Les acteurs qui se sont confiés à Dakaractu estime que la modernisation des procédures portuaires, pourtant présentée comme une avancée majeure dans le cadre de la réforme du Guichet unique portuaire, ne tient pas toutes ses promesses sur le terrain. Malgré la digitalisation annoncée des formalités douanières et logistiques, les délais de traitement des dossiers de livraison restent excessivement longs. Le STS réclame la création d’une caisse de paiement sur place, au plus près des opérations, pour éviter les allers-retours chronophages entre les bureaux administratifs et les zones de débarquement. Chaque dossier devrait pouvoir être réglé en vingt à trente minutes, estime Cheikh Saloum Kane. En somme, les délais s’étendent bien au-delà, générant des frais d’immobilisation, la surestarie qui s’accumulent inexorablement à la charge des importateurs.
 
À ces défaillances procédurales, s’ajoute l’état préoccupant du matériel de manutention, décrit comme vétuste et inadapté aux exigences d’un port moderne. Grues défaillantes, portiques en panne, engins de levage usés, routes internes dégradées; autant d’éléments qui ralentissent les opérations de chargement et de déchargement et exposent les marchandises à des risques supplémentaires de dommages. La délimitation floue du périmètre portuaire pose par ailleurs des problèmes concrets de facturation du transport de conteneurs entre le port et les entrepôts extérieurs, ouvrant la voie à des litiges récurrents entre opérateurs et prestataires de transport.
 
Face à cette accumulation de dysfonctionnements, le STS ne se contente plus de dénoncer. En réalité, il exige des actions concrètes et mesurables. Discussions avec les autorités portuaires sur la solvabilité des opérateurs, mise en conformité des pratiques de facturation avec les arrêtés en vigueur, investissements dans le renouvellement des équipements de manutention et création de mécanismes d’arbitrage indépendants figurent en tête des revendications du syndicat. L’enjeu dépasse largement le seul secteur portuaire. Dans un pays où l’essentiel des importations transite par Dakar, toute défaillance du port se traduit directement par une tension sur les prix, une perturbation des approvisionnements et un frein structurel à la compétitivité de l’économie nationale.
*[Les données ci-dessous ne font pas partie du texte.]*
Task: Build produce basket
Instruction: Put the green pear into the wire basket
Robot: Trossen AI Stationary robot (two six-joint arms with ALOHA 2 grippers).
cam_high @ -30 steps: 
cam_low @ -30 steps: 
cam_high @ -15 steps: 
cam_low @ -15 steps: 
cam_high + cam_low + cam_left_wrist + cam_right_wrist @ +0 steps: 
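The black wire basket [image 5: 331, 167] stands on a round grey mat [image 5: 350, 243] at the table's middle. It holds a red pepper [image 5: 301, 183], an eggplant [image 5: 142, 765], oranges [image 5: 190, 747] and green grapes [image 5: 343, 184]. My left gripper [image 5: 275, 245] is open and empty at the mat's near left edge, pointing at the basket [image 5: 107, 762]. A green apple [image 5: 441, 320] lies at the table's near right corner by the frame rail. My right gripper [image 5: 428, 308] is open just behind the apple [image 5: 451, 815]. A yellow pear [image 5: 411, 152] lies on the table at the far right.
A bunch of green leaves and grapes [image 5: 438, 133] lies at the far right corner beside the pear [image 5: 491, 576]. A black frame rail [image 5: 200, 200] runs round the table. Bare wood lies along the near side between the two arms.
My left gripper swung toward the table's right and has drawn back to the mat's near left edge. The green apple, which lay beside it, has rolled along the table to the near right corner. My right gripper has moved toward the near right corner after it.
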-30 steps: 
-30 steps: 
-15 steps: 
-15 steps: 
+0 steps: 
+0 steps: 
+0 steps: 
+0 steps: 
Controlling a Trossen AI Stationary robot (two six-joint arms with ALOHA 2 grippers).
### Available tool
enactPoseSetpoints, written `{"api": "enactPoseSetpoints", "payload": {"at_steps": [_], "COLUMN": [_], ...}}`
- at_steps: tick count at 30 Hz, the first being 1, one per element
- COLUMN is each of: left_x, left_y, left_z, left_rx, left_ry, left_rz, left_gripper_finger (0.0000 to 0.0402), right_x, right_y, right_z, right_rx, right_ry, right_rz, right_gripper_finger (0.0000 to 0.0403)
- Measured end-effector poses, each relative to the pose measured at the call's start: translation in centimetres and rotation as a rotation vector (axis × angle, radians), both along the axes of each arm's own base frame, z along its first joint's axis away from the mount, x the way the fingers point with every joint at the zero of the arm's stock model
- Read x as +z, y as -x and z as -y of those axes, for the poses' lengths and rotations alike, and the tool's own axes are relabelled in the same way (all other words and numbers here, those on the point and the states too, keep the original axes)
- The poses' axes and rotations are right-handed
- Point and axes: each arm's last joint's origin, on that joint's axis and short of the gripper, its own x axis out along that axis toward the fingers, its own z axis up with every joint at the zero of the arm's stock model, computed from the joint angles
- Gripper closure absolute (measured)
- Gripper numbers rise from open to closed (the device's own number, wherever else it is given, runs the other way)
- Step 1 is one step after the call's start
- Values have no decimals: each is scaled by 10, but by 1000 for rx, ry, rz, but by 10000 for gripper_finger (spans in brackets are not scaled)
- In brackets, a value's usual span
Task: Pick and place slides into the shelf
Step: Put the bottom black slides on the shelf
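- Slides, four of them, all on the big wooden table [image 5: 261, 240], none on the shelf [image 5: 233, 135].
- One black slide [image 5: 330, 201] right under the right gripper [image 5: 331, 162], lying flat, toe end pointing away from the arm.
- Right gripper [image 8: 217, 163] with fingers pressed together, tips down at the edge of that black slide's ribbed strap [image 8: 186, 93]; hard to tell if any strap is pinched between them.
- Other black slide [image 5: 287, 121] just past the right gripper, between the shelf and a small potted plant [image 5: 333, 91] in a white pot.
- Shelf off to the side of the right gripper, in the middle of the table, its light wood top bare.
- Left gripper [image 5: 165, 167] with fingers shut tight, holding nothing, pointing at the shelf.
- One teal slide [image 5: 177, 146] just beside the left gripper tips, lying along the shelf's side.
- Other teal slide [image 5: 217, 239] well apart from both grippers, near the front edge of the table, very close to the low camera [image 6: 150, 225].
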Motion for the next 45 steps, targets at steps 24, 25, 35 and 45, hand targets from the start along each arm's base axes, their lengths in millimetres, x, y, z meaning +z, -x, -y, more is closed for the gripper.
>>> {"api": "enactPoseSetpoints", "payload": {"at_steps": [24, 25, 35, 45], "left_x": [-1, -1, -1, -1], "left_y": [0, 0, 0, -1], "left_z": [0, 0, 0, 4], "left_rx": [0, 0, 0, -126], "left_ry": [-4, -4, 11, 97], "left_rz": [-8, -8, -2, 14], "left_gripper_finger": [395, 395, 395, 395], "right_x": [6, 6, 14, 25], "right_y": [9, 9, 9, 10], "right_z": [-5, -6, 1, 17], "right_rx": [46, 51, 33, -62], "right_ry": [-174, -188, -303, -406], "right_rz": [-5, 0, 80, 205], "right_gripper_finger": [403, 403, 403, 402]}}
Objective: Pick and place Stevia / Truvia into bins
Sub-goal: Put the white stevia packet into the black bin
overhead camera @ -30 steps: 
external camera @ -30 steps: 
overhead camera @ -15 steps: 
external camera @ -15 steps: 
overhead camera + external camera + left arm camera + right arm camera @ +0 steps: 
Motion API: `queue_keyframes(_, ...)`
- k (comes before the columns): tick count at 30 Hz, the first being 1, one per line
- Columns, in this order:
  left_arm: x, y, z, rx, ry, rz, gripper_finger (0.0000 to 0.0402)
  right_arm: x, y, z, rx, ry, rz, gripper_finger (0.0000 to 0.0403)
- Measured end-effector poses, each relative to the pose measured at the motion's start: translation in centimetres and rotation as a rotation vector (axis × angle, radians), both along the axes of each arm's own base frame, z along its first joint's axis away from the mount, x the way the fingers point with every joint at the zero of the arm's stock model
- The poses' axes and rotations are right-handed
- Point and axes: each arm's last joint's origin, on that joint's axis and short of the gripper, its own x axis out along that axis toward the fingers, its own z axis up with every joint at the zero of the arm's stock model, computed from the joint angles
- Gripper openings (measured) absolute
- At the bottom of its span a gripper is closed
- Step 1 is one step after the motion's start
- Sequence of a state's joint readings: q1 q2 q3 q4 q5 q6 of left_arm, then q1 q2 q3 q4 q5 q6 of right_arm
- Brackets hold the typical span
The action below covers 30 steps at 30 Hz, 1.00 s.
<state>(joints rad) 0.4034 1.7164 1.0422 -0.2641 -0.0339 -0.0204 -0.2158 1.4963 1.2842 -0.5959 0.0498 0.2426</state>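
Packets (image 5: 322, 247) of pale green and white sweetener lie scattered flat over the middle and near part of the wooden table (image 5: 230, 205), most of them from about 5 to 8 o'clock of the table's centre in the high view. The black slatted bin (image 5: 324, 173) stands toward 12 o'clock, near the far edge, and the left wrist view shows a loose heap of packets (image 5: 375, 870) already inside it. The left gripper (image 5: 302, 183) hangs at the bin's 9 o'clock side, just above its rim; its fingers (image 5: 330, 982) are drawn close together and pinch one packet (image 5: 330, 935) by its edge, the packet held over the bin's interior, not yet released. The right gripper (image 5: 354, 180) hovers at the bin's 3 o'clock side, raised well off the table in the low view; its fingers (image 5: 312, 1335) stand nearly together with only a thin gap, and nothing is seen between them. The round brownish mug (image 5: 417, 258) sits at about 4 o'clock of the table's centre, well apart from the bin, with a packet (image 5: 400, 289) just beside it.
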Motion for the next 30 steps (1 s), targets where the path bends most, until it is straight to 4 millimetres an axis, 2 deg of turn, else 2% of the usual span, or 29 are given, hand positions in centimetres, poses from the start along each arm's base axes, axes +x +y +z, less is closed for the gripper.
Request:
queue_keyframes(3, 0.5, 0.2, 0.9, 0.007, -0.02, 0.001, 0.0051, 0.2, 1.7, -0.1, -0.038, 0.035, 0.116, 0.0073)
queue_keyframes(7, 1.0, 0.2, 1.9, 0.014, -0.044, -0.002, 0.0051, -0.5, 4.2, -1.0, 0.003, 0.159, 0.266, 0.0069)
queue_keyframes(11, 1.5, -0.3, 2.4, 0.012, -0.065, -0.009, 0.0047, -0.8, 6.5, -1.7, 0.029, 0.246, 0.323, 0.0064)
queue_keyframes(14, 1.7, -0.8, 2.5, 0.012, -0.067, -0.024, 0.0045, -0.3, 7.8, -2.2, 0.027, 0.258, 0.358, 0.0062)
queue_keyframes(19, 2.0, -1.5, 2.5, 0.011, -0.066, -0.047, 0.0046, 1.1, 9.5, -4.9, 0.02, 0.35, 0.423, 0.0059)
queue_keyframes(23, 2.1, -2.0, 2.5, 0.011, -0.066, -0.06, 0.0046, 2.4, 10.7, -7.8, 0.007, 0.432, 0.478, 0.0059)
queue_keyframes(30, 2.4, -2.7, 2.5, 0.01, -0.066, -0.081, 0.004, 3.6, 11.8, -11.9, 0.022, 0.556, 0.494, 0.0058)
À l’heure où le Sénégal ambitionne de s’imposer comme hub logistique régional, le port de Dakar ne peut pas se permettre de rester à quai.
 
Contactée pour recueillir sa part de vérité sur l’ensemble de ces remarques faites par les acteurs, la direction du Port autonome de Dakar à travers son pôle communication, n’a pas encore réagi au moment où ces lignes sont écrites. Dakaractu reste ouvert à tout droit de réponse de sa part.